On n'a sans doute pas assez prêté attention à la manière dont, dans son action auprès du grand public, l'activisme écologique, si souvent moqué pour son goût universitaire de la théorie, a su se montrer totalement pragmatique. Sans doute faut-il voir là l'influence de ces militants qui savent parler simplement à l'individu ordinaire, journalistes, publicitaires, instituteurs, professeurs. Dans l'immense champ de la connaissance scientifique et technique, celui qu'un enseignant du secondaire se doit de balayer en totalité, sans en avoir le temps, pour fournir quelque rudiments de savoir à ses élèves, il lui a suffit de cultiver quelques petites parcelles éparses qu'il a su faire fructifier, en capitalisant sur les accidents comme Tchernobyl ou Seveso, en bonifiant un vocabulaire banal pour à la fois lui donner une énorme charge symbolique, un imaginaire particulier, et une portée globale. Tchernobyl a ainsi permis la prolifération de ce premier terme du lexique de la peur : radioactivité. Mais rien n'aurait été possible sans l'appui de ce formidable mot-clé, réapparu lorsque cette terreur oubliée, la pandémie, est revenue avec le développement du sida : contamination. Il ne restait alors plus qu'à disséminer ce vocable, et à lui faire franchir la barrière des règnes. Avec le sida s'est imposée à tous l'idée qu'une fois suffit. S'il suffit d'une fois, peut-être n'a-t-on besoin que d'une unité pour être contaminé. Alors, tout contact avec la substance est potentiellement mortel : et ce qui n'est pas nécessairement vrai avec un virus, qui dispose, lui, de la capacité de se reproduire dans l'organisme, s'applique par extension aux rayonnements ionisants ou aux toxiques comme certaines catégories cancérigènes de dioxines, même si c'est faux, et même si leur dangerosité n'est qu'une question de dose.

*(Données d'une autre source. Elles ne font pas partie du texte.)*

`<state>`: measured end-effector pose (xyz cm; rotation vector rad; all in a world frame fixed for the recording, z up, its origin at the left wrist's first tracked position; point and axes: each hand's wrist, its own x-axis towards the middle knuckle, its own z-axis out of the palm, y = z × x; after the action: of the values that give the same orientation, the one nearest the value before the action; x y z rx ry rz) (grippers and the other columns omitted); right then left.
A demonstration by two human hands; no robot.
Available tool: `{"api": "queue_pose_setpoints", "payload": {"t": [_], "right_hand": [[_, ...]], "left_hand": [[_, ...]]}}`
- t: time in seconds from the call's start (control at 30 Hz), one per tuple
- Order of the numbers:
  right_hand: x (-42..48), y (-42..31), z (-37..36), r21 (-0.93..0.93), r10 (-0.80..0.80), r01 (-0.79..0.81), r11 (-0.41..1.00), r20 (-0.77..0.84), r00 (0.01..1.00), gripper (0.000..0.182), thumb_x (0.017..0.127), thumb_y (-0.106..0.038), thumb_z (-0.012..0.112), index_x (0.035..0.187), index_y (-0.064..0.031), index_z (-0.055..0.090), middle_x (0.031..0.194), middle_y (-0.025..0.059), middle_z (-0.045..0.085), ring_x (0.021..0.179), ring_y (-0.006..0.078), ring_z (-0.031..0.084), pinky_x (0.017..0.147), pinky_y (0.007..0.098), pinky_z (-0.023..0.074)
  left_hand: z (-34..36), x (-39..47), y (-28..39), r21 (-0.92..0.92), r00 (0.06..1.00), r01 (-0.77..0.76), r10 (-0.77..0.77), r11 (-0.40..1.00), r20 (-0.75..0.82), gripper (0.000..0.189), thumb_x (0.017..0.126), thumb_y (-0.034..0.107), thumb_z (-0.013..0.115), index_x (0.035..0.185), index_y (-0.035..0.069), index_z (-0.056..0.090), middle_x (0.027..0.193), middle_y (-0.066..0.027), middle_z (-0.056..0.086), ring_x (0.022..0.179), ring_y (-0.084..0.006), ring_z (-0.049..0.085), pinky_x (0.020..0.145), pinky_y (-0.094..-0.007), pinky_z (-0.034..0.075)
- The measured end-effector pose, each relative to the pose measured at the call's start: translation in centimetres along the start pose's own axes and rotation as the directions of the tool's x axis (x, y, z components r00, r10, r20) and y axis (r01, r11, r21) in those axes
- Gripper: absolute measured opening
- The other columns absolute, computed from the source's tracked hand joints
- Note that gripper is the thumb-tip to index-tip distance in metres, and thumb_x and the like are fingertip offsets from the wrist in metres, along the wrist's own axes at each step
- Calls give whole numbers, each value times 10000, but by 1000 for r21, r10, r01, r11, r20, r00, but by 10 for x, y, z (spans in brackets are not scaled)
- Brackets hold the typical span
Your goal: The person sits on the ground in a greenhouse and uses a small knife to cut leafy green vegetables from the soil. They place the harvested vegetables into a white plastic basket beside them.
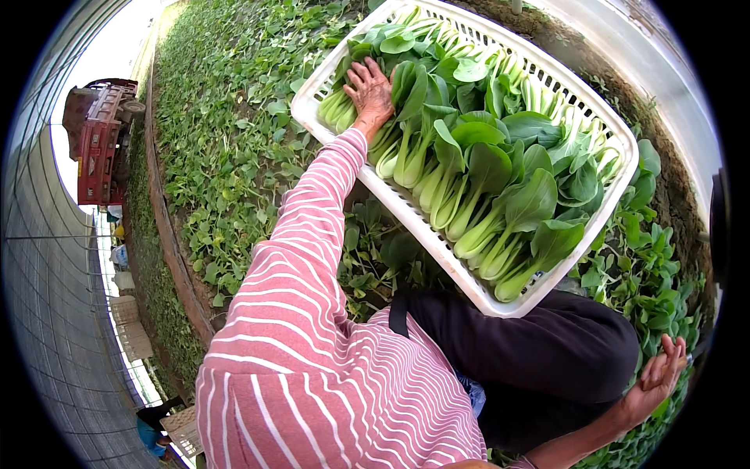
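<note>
A white plastic crate (433, 245) holds rows of bok choy (489, 167), their pale stems toward the long sides and leaves toward the middle. My left hand (370, 94) rests with fingers spread on the leaves at the crate's left end. At the lower right, beyond my bent knee, my right hand (662, 366) is raised above low green plants. Its fingers are curled around something small whose end shows at the picture's edge; what it is cannot be told.
Leafy plants (228, 140) grow across the bed at left. A dirt path edge (170, 234) runs beside it. Farther off stand a red truck (102, 143), several crates (133, 340) and another person (151, 434) at the lower left. A pale plastic wall (650, 64) curves along the right.
</note>
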<state>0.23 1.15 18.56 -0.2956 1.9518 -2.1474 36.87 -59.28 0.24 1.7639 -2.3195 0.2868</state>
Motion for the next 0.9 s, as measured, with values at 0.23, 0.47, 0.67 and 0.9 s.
{"api": "queue_pose_setpoints", "payload": {"t": [0.23, 0.47, 0.67, 0.9], "right_hand": [[5, 4, -8, 109, 56, -44, 993, -117, 992, 326, 1033, -198, 524, 1238, 55, 534, 1058, 211, 671, 459, -11, 305, 383, 129, 284], [10, -43, 56, 31, 244, -248, 968, 108, 964, 250, 919, -152, 647, 1083, 27, 590, 856, 210, 699, 480, 17, 424, 402, 169, 348], [25, -41, -1, -224, 333, -294, 929, 159, 930, 243, 898, -206, 676, 1021, -21, 579, 728, 120, 686, 441, 11, 459, 354, 167, 350], [79, 94, -31, -379, 678, -573, 727, 262, 687, 255, 861, -233, 691, 930, -28, 555, 643, 116, 659, 411, 48, 485, 322, 195, 332]], "left_hand": [[53, 24, -1, 437, 941, -55, 192, 898, -277, 893, 687, 319, 809, 1431, 50, 395, 1374, -212, 473, 1232, -368, 510, 907, -601, 463], [36, 49, -115, -260, 735, -678, 619, 688, -278, 579, 954, 350, 562, 1429, 44, 437, 1444, -237, 439, 1334, -394, 407, 1120, -456, 334], [-93, 103, -79, -510, 958, -143, -10, 848, -285, 421, 1015, 351, 528, 1250, 16, 626, 1117, -141, 688, 988, -256, 641, 881, -357, 490], [-224, 59, 235, -650, 725, -583, 673, 487, -146, 310, 1010, 203, 542, 1256, 46, 644, 1223, -135, 676, 1164, -211, 624, 1046, -344, 463]]}}
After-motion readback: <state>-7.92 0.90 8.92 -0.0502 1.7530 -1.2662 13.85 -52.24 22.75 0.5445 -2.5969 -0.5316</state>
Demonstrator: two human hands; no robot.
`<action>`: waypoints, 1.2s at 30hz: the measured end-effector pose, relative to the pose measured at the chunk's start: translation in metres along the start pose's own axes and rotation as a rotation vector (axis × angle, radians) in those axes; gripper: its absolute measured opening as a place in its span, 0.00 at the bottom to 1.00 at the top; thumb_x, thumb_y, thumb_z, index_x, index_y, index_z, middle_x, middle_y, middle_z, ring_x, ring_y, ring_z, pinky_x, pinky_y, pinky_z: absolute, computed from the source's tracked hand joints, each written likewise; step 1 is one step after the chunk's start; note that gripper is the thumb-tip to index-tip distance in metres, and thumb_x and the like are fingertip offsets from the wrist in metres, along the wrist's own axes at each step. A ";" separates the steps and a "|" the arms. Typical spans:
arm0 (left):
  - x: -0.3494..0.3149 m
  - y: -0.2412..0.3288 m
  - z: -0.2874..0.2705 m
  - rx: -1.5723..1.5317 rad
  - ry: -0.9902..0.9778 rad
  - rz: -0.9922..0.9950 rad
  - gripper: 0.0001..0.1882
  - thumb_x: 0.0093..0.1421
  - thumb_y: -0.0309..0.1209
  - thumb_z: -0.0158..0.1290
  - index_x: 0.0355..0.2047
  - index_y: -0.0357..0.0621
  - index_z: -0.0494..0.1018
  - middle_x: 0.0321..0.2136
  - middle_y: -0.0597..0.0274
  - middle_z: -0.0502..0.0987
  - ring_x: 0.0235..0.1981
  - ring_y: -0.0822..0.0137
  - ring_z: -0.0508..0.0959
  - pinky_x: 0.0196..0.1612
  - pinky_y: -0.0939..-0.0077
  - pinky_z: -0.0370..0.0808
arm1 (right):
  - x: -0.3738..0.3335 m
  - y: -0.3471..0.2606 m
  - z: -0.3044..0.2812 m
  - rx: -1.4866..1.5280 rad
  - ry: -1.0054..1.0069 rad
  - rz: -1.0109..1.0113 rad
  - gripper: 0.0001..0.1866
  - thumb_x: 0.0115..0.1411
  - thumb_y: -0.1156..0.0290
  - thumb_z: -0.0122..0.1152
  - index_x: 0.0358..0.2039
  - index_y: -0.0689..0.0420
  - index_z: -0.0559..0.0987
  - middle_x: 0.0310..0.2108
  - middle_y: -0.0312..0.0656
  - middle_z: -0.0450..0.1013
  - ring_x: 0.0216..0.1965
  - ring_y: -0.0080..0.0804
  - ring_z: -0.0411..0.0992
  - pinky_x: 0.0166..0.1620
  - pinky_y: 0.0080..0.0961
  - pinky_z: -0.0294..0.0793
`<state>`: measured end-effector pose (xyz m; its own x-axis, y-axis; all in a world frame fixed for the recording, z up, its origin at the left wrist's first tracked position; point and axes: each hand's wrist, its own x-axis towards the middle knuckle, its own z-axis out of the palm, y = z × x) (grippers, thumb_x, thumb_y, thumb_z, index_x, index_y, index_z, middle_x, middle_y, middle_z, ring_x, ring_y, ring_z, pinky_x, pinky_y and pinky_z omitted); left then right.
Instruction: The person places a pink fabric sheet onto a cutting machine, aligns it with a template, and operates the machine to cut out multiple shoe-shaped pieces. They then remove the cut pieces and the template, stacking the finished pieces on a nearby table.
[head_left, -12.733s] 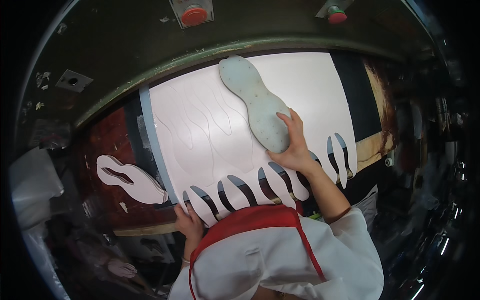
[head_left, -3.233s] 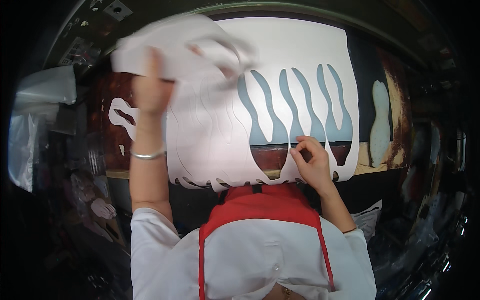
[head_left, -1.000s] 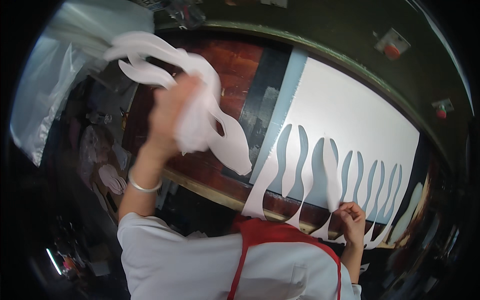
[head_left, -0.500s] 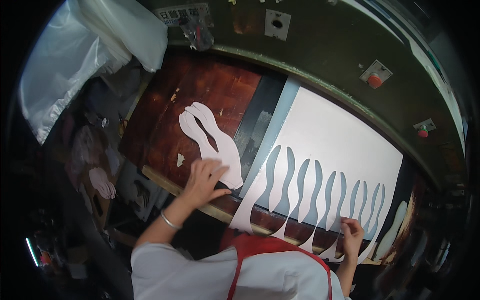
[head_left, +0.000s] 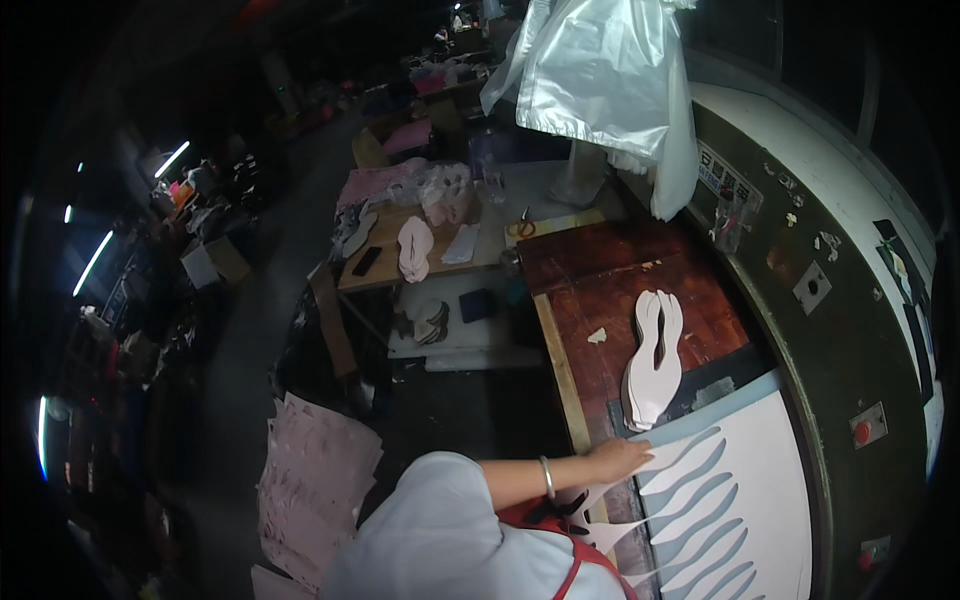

On construit ainsi un monde binaire, donc pourvu du degré de complexité le plus faible possible, et dont l'efficacité est d'autant plus grande que son système de valeurs recoupe une opposition universelle, bien et mal, présence ou absence. Mais comme un antagonisme aussi radical est dénué de sens dans la complexité infinie du monde réel, il faut introduire une règle qui va dire ce qui est, et ce qui n'est pas. Et c'est là que l'on retrouve cette notion de seuil, et l'affrontement entre acteurs sociaux aux intérêts opposés pour définir une norme, et la rendre contraignante par voie réglementaire. Pour les OGM, le passage de la réalité à la fiction binaire s'effectue à 0,9 % : il s'agit du "taux de présence fortuite d'OGM" en dessous duquel un aliment est réputé vierge. Même s'il en contient, on fait comme s'il n'en avait pas. Une telle frontière n'a, comme le dit Jean-Yves Le Déaut dans sa décidément remarquable contribution au débat parlementaire sur la réglementation des OGM, de sens que dans l'espace politique. On comprend que, instruit par l'exemple de la radioactivité, les partisans des cultures OGM se battent pour définir un seuil, et le placer aussi haut que possible. Leurs adversaires agissant en sens inverse, on arrive à un compromis qui ne marque pourtant pas la fin du combat, puisque les tenants d'un monde sans OGM revendiquent, au travers du sens qu'ils ont donné au mot "contamination", un monde sans aucune trace d'OGM, tout en sachant que, inévitablement, on trouve des traces de tout partout. La revendication d'une présence d'OGM ramenée à leur seuil de détection, quel que soit le niveau de la chaîne de production auquel on se situe, équivaut à une interdiction totale, et revient à tracer une frontière qui, loin d'être fixe, évoluera en fonction des progrès de la détection, et fera basculer dans le camp du mal des produits d'abord considérés comme vierges. L'affrontement permet de désigner un autre vainqueur du combat autour des OGM : Eurofins. L'entreprise, un réseau de laboratoires implanté dans une trentaine de pays, est un acteur majeur dans le domaine de la bioanalyse ; son action est hors de prix, son rendement dérisoire, et tout le monde est à l'achat.